Long-Term Asset Impairment
 
In assessing the recoverability of our long-term assets, management must make assumptions regarding estimated future cash flows, contract renewal options and other factors to determine its fair value.  If these estimates change in the future, we may be required to record impairment charges that were not previously recorded.

Concentrations of credit risk
 
Our financial instruments that are exposed to concentrations of credit risk consist primarily of cash and cash equivalents, marketable equity securities and trade accounts receivable.  We place our cash and temporary cash investments with high credit quality financial institutions.  At times such investments may be in excess of the FDIC limit.  However, senior management continually reviews the financial stability of these financial institutions.  We routinely assess the financial strength of our customers, most of which are municipalities, and, as a result, believe that our trade accounts receivable credit risk exposure is limited.  We do not require collateral from our customers.

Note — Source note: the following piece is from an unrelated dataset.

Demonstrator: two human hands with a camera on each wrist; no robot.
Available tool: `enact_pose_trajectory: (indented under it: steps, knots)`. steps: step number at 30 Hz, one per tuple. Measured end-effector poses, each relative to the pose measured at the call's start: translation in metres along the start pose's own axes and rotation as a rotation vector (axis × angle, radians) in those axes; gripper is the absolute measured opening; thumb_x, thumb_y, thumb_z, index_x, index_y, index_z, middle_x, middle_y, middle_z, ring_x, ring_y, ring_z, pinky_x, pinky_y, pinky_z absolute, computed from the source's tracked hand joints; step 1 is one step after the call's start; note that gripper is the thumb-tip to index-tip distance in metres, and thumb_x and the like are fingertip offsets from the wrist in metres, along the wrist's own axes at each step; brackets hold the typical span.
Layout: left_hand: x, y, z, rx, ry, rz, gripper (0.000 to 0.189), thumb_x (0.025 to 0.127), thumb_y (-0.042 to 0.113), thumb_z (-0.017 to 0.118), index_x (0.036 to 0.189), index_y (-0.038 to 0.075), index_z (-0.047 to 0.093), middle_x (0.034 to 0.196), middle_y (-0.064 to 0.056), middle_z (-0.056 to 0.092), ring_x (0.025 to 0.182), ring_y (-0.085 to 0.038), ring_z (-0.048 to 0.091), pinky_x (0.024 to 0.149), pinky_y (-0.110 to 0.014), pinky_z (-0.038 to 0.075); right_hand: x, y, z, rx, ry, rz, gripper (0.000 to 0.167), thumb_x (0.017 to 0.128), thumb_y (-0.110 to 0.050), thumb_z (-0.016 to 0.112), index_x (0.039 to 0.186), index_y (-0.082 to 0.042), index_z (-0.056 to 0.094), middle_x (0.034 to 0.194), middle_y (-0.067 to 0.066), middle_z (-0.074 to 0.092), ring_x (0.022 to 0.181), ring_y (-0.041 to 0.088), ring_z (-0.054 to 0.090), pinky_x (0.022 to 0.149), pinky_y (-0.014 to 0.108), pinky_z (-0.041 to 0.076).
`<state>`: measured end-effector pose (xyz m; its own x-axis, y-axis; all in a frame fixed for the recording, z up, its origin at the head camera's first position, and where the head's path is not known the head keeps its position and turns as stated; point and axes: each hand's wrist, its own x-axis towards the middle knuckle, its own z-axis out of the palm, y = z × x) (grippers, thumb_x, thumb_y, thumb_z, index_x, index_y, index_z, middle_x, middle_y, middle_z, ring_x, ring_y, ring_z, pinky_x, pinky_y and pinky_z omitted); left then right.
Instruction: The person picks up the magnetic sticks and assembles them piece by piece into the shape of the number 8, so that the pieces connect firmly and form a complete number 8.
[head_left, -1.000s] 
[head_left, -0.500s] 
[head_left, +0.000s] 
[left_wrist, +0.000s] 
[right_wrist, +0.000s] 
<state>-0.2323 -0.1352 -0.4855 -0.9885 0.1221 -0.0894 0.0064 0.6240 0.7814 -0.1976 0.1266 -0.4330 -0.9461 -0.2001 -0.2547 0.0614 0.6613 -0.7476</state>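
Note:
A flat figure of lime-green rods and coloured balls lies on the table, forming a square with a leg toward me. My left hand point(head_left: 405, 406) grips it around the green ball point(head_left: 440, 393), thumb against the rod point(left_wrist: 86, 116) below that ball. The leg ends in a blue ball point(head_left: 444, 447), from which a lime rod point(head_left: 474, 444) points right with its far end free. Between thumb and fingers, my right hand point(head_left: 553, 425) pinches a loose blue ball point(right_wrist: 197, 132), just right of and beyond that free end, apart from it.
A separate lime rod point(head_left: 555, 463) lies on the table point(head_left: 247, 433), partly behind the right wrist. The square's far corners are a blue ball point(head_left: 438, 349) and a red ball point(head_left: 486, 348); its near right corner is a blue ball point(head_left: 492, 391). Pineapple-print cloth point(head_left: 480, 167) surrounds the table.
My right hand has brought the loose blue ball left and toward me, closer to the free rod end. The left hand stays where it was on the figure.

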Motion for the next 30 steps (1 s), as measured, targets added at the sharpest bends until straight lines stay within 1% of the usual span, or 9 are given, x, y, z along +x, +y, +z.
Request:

Liquidity and Capital Resources

Cash Position and Working Capital
 
We had cash and cash equivalents totaling $1,239,000 at March 31, 2008 compared with $3,135,000 at December 31, 2007.  At March 31, 2008, we had working capital of $1,571,000 compared with $3,041,000 at December 31, 2007.

Our net worth at March 31, 2008 was $614,000 compared with $2,940,000 at December 31, 2007.  The decline in cash, working capital, and net worth is primarily due to our net loss in the first quarter of $2,505,000; investment in capitalized systems of $734,000, which are expected to generate revenue in future quarters.  The decline in cash is also due to the timing of collections relative to certain of our customers.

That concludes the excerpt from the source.